How many lines in the records below contain the word "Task"? Reply with that number only.

(EXCERPTED RECORDS Opens)

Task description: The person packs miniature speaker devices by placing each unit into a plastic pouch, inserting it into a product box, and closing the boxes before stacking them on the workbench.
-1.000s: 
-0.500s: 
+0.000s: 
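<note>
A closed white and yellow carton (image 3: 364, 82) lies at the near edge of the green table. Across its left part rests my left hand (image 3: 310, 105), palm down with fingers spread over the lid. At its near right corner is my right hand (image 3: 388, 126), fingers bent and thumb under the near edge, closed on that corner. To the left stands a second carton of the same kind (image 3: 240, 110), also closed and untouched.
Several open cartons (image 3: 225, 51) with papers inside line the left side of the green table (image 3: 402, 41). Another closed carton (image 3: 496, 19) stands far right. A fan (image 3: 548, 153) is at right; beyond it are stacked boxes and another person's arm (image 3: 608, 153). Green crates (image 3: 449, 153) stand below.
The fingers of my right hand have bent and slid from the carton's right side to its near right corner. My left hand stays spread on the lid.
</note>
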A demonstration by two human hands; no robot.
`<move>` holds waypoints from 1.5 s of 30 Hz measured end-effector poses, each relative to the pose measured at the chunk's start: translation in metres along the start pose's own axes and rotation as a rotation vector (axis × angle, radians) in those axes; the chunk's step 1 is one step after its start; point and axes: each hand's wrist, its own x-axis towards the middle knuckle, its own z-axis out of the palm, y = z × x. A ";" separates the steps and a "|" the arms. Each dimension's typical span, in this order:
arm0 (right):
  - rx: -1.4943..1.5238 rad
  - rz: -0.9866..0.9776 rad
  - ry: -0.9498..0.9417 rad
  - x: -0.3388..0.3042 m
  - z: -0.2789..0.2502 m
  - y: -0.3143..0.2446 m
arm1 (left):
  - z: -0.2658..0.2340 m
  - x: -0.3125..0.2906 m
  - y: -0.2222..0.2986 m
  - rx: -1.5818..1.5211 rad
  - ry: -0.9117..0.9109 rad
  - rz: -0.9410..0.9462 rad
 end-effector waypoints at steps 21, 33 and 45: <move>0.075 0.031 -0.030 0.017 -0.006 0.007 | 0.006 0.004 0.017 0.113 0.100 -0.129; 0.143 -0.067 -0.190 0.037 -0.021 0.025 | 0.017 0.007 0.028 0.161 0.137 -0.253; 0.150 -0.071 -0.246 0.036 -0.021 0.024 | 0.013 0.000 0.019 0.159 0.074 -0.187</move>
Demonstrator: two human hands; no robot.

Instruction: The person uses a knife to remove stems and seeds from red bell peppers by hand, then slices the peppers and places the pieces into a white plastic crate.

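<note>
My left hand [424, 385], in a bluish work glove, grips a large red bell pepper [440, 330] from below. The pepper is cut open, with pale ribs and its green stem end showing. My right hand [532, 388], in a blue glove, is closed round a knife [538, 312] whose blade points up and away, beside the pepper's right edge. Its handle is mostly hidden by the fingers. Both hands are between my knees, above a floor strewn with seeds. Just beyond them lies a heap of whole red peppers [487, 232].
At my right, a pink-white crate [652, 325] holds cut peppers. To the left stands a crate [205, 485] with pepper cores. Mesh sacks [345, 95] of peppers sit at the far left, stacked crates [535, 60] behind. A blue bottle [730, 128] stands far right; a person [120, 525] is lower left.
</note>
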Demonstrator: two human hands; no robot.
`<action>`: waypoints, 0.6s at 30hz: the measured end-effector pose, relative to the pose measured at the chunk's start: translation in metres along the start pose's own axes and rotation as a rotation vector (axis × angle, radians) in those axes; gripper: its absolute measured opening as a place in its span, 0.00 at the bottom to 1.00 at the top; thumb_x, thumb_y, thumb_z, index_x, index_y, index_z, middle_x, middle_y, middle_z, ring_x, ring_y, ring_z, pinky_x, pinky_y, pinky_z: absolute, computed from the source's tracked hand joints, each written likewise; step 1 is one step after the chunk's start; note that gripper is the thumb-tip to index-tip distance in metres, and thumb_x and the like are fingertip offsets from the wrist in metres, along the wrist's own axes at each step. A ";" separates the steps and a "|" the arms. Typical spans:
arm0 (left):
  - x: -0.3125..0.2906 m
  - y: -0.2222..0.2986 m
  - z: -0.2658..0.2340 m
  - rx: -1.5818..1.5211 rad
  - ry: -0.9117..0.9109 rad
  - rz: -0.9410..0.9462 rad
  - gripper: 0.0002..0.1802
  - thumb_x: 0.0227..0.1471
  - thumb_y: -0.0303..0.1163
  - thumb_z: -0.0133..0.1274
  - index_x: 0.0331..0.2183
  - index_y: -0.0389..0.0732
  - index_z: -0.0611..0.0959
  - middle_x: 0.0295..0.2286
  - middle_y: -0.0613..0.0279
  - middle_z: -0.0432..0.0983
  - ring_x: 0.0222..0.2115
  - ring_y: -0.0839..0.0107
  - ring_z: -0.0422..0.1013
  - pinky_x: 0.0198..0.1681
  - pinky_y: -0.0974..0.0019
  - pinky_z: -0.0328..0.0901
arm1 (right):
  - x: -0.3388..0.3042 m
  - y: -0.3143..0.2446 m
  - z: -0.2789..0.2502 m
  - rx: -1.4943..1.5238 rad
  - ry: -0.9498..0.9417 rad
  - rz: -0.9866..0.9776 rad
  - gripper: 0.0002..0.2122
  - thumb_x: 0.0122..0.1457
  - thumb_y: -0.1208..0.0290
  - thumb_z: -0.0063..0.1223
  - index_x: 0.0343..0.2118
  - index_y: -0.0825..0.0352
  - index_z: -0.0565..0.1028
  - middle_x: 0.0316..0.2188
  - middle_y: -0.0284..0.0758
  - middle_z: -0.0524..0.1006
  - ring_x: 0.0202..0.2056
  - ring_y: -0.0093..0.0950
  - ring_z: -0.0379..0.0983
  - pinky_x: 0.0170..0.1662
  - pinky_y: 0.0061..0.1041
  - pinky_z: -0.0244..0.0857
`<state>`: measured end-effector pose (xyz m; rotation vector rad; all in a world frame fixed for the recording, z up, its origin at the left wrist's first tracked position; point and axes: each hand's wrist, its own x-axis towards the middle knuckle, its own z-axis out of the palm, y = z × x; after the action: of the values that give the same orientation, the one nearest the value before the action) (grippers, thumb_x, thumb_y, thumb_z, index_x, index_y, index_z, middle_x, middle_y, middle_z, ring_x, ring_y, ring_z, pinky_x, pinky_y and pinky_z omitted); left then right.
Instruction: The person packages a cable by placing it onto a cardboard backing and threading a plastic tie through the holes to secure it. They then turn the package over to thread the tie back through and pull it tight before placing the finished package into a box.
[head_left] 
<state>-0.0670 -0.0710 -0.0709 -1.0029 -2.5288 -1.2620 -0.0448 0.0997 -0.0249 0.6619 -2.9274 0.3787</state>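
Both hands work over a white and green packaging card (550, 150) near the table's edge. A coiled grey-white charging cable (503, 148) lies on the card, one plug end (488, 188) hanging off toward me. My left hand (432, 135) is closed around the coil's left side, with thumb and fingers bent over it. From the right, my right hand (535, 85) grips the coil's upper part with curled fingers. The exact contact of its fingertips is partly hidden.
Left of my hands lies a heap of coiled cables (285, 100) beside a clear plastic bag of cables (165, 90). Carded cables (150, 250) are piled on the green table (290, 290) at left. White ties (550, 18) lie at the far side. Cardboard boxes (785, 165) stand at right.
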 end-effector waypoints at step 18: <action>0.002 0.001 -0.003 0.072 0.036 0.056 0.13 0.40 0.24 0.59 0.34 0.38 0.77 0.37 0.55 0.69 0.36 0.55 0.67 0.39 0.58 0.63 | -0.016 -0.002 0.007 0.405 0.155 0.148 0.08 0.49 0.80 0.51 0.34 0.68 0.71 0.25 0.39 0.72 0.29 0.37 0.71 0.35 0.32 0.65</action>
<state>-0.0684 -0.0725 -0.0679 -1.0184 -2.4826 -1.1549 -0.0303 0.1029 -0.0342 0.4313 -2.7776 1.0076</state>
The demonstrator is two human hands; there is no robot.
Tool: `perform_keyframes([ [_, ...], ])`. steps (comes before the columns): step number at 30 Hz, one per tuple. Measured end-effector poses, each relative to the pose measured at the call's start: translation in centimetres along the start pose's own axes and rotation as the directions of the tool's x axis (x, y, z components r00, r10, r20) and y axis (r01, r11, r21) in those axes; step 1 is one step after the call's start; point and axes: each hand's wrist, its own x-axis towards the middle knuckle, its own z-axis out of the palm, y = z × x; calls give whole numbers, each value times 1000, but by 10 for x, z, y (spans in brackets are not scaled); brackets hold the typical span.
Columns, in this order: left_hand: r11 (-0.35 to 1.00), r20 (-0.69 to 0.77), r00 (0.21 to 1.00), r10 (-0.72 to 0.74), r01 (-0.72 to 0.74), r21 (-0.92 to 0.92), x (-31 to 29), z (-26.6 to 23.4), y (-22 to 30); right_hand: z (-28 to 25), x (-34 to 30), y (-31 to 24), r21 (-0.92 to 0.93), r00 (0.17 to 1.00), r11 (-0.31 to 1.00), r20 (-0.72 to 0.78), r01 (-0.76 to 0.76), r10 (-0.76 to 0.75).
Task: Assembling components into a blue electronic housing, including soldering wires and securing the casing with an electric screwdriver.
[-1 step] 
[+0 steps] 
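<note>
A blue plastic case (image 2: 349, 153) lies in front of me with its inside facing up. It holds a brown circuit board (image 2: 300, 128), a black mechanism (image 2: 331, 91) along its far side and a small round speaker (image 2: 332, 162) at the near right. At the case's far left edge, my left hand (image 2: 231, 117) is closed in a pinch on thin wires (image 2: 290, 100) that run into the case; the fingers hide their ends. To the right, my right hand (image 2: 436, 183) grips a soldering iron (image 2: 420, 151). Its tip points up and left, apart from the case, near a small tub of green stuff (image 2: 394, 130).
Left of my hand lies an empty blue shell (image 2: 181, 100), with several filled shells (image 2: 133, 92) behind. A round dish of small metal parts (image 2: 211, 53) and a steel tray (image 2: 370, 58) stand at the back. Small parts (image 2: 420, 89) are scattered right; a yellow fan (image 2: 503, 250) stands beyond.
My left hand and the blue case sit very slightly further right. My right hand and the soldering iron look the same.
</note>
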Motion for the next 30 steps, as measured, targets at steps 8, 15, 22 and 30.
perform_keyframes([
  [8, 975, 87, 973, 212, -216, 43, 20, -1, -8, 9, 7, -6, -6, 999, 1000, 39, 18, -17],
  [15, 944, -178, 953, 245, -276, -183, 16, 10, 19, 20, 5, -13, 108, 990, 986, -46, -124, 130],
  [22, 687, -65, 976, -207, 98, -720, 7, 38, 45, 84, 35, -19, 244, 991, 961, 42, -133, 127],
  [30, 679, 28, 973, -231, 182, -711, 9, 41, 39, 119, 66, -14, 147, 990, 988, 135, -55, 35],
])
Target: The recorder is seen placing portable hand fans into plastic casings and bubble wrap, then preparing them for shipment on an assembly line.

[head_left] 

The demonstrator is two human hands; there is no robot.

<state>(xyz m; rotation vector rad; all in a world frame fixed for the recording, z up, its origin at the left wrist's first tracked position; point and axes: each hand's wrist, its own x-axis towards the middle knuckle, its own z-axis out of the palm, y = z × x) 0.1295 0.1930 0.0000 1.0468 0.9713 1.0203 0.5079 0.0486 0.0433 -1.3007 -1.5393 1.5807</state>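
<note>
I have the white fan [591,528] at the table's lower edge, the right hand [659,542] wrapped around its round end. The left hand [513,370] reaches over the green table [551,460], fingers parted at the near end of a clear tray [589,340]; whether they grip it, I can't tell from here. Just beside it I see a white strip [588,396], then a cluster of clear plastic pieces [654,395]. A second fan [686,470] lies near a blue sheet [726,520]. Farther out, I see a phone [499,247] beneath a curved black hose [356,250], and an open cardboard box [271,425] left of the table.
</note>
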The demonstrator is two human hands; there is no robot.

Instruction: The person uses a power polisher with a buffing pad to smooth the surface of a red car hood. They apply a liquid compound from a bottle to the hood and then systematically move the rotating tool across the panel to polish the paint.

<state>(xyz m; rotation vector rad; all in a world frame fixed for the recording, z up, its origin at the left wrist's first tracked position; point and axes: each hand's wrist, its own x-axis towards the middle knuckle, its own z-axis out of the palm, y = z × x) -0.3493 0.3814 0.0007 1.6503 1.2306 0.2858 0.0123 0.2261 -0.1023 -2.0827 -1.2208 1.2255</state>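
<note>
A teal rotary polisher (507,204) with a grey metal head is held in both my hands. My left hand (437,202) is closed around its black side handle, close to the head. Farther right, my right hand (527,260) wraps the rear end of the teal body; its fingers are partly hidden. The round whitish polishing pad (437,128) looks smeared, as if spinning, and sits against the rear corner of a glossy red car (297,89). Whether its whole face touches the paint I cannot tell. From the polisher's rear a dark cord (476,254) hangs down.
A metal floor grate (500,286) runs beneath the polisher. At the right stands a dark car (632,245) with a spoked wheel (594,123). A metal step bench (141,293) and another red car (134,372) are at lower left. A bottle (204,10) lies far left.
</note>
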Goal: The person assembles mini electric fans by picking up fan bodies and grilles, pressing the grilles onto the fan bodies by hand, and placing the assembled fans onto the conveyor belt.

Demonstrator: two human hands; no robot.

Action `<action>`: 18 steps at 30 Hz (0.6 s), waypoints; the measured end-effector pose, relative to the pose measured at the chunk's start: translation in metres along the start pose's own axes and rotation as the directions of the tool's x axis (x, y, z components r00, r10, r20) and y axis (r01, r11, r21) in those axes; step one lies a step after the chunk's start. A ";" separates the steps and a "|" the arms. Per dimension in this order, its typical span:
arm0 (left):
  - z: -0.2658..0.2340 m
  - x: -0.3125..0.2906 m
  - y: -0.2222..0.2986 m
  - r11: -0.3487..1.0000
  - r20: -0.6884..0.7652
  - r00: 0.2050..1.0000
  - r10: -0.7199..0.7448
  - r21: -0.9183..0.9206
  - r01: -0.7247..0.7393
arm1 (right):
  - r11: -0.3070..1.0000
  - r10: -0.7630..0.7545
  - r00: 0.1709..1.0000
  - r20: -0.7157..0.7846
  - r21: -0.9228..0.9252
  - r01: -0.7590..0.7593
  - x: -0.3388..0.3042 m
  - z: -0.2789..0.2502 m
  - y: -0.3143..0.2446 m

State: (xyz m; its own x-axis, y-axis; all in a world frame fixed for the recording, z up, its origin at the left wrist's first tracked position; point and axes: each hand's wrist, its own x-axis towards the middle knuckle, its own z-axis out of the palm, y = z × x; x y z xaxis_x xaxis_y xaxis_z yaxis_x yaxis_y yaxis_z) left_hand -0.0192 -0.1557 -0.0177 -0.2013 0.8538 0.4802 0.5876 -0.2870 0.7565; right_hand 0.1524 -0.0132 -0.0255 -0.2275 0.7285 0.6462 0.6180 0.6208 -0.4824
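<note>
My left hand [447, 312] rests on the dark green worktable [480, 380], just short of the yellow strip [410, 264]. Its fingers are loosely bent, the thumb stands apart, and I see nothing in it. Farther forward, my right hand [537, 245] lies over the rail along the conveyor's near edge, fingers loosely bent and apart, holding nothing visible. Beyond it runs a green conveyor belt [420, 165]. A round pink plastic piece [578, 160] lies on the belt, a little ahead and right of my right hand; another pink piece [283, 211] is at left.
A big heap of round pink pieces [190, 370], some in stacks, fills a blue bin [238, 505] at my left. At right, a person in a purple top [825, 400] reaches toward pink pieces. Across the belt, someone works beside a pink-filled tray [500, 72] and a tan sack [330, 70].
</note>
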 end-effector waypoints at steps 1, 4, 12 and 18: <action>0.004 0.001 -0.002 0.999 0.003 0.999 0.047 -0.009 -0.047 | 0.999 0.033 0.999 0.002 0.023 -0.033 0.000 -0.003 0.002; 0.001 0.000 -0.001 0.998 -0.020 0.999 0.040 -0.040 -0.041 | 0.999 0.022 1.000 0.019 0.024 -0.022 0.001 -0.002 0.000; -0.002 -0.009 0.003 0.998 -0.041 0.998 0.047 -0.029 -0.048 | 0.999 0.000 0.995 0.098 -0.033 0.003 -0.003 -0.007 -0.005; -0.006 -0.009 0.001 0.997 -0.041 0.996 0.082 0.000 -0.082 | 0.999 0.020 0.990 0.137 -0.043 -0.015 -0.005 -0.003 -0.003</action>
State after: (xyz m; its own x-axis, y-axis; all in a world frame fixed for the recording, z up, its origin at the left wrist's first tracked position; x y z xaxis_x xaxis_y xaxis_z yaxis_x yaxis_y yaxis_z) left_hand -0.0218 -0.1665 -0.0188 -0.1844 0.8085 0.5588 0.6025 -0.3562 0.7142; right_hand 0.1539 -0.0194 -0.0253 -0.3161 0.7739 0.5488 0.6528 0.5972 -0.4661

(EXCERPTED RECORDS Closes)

» **WRITTEN ANSWER**
2